Mr Ransford Appiah, Assin South District Director of the GES, gave the advice at an advocacy meeting with 300 adolescent girls at Assin Manso in the Assin South District of the Central Region.
The meeting organised by the Department of Gender in collaboration with the Central Regional Coordinating Council (CRCC) was supported by the United Nations Population Funds (UNFPA).
It was on the theme: “Sexual and Gender-Based Violence (SGBV) and Adolescent Sexual and Reproductive Health (ASRH) empowerment outreach for girls”.
The Director noted that girls have great potentials and therefore they should not allow themselves to be distracted from their future goals with sexual acts and immoral behaviours.

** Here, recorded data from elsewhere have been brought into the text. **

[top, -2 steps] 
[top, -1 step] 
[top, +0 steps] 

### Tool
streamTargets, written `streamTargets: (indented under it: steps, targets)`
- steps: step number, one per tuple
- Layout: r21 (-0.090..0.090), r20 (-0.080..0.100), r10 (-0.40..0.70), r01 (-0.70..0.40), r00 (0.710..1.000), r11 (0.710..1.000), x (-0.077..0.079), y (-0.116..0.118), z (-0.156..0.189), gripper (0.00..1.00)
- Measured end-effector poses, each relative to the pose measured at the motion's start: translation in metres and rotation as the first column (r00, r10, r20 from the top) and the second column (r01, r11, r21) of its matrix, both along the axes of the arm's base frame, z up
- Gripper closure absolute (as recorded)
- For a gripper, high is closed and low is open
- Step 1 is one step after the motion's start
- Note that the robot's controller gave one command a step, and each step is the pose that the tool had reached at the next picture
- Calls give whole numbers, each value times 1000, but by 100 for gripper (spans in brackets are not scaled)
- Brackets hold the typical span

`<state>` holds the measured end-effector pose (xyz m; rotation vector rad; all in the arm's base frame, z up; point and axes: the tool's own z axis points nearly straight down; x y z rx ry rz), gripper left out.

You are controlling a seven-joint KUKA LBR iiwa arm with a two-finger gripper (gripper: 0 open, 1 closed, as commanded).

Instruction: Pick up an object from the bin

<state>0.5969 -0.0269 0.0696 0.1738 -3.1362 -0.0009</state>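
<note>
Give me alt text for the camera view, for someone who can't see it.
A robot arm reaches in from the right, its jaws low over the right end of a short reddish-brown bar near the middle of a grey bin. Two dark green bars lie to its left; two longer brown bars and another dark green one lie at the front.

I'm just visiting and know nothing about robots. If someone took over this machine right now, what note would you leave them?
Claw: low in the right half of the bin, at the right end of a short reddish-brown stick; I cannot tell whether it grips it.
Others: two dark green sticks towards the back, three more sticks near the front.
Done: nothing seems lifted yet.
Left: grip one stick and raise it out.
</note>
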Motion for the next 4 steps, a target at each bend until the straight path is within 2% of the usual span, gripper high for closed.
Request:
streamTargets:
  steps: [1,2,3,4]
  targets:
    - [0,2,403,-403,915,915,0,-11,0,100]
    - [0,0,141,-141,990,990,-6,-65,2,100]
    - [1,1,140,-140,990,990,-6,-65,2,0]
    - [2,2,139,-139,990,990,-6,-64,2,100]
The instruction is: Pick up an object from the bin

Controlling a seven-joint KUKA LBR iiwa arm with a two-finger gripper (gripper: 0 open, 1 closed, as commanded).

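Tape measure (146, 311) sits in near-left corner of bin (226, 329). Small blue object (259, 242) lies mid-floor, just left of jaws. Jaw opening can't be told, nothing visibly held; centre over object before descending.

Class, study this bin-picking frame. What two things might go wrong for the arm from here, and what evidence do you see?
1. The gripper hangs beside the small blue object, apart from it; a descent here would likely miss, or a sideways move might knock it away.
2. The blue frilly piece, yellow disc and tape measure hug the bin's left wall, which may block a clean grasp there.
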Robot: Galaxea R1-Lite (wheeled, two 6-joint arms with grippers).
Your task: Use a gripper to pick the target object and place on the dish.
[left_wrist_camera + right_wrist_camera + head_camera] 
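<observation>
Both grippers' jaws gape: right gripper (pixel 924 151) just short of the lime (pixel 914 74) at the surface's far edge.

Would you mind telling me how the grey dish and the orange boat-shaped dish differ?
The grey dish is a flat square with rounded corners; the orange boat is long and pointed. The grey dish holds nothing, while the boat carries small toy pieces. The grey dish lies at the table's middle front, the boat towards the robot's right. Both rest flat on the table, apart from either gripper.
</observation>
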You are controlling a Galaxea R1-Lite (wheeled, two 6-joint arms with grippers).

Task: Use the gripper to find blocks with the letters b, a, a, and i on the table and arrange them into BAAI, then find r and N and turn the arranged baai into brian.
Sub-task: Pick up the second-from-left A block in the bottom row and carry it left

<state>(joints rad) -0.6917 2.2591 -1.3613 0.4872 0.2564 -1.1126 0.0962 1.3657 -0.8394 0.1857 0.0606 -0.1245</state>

He advised adolescent girls to be bold and strong to report teachers and unscrupulous men who might make advances at or sexually abuse them to school authorities or the police for necessary action to be taken.
Ms Elizabeth Wood, Assin South District Director of Ghana Health Service (GHS), counselled adolescent girls to desist from early sexual activities that resulted in unwanted pregnancy leading to school dropouts.
She urged girls not to demand money and luxurious items from men who could take advantage of that to abuse them and truncate their education.
Corporal Richard Twum, the Sexual Offenses and Domestic Relations Investigator at the Domestic Violence and Victim Support Unit (DOVVSU), who educated participants on sexual offences and its related punishment, said that perpetrators of rape, defilement, indecent assault and incest could face long term imprisonment.
He condemned parents, religious and community leaders, who cover up SGBV cases and failed to expose offenders because they were either friends or family, saying such acts further exposed the victims to danger as the culprit walked free with impunity.
Corporal Twum said the continuous increase of sexual abuse cases in the Region was disturbing and urged girls to be careful about the kind of relationship they engaged in.
Mrs Thywill Eyra Kpe, the Central Regional Director of the Department of Gender, said SGBV was being perpetuated in many communities because victims had not been empowered enough to deal with the issue resolutely.
She said education on the subject was not targeted at breaking families and homes, but to caution people whilst empowering victims to make informed decisions about what was happening to them.
She encouraged participants to be advocates of gender-based violence to help victims in many communities overcome them.
The adolescent girls were educated on changes in adolescence, the importance of gender equality and women empowerment, understanding gender, equality, SGBV and health and legal implications.